Swanson, who splits her time between Bethel and Boothbay, comes from, as she describes, “generations of strong women and kind men. Newfoundland, New Brunswick, Finland, Sweden, Ireland … Farms.” She spends her time between walking and writing, teaching yoga and photographing, and, she writes, “feeling very lucky and wise to live in Maine.”
Bread
By Karen Swanson
You remember how it felt
to be
in the presence of your mother.
As you take your rings off to knead the bread, you remember –
the child who watched so closely
as her mother removed her wedding rings,
and placed them on the windowsill, to knead the Swedish Rye.
Everything familiar
suddenly seemed to rearrange itself into the
Unfamiliar,
as you watched her hands,
separated from those rings.
She might have done anything, this woman who was your mother.

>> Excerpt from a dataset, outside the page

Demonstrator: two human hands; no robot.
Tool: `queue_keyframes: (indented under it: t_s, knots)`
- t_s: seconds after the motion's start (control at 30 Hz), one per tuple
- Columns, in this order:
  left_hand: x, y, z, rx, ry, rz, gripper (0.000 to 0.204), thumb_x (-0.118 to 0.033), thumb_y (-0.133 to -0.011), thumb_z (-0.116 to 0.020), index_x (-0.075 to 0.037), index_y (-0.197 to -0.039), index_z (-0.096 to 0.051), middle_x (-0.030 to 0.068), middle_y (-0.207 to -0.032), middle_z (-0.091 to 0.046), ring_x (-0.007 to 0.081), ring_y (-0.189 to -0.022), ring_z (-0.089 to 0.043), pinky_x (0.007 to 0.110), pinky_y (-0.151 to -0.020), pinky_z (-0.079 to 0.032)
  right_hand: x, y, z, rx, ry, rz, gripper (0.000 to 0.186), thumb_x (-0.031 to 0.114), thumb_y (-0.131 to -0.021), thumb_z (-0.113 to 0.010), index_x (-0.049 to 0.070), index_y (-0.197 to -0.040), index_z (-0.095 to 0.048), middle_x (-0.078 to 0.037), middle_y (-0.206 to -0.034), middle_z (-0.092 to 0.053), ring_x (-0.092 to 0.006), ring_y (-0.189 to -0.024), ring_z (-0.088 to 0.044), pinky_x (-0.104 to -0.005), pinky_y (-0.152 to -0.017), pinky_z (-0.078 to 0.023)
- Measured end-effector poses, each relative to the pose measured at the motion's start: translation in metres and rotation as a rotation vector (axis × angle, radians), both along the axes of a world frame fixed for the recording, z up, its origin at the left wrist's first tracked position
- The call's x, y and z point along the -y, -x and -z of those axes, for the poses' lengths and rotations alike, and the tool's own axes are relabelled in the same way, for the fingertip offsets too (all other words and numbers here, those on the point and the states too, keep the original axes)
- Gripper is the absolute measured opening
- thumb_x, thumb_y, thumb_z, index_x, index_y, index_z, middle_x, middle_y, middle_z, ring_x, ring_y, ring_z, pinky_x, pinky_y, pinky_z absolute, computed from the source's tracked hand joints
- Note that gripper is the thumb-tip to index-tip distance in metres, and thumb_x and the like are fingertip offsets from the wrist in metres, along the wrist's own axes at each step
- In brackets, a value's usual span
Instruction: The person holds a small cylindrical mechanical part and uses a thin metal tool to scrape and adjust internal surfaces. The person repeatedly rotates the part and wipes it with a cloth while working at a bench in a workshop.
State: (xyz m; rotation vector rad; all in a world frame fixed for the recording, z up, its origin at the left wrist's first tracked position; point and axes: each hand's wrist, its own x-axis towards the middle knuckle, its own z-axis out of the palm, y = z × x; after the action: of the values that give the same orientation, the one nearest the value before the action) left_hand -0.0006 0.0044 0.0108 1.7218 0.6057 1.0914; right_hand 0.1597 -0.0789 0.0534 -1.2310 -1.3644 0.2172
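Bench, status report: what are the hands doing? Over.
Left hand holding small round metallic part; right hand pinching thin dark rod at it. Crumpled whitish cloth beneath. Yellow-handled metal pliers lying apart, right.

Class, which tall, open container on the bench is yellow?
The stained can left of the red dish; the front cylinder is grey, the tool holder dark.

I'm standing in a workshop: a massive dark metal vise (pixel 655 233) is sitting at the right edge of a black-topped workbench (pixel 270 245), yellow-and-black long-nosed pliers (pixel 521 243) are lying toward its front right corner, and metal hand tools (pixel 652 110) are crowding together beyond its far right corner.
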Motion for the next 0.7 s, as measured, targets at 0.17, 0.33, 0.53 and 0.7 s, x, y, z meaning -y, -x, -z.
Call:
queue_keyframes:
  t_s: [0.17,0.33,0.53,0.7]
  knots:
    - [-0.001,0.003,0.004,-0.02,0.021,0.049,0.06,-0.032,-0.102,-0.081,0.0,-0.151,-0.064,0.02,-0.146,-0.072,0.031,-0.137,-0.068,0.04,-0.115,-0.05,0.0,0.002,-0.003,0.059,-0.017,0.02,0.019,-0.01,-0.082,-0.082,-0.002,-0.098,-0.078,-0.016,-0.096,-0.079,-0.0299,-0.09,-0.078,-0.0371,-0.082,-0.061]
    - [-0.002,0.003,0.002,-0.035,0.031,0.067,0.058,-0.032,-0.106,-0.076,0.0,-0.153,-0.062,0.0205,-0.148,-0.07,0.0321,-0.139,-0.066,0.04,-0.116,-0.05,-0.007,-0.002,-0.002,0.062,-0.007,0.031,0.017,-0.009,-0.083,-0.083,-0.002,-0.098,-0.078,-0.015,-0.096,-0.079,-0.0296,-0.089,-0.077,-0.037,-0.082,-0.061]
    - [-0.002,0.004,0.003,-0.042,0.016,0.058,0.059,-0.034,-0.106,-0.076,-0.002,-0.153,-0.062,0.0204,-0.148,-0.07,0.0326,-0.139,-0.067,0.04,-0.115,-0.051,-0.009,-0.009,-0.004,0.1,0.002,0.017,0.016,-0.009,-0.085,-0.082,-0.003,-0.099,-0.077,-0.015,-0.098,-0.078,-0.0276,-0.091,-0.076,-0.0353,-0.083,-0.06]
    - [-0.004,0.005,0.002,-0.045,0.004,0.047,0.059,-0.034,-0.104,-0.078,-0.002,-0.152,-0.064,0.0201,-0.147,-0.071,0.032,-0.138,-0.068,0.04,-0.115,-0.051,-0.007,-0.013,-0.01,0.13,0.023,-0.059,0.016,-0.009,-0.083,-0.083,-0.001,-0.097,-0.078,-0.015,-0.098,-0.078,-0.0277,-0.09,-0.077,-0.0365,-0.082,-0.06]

She might have played concert piano,
taken voice lessons and lived
in the city
with
her quick and liquid laugh, beautiful legs, and
kindness.
But there she was,
kneading the Swedish Rye with hope
that it would rise –
imagining
your delight, biting into a thick warm slice,
drenched with butter.
Megan Grumbling is a poet and writer who lives in Portland. Deep Water: Maine Poems is produced in collaboration with the Maine Writers & Publishers Alliance. “Bread” copyright 2019 by Karen Swanson, appears by permission of the author.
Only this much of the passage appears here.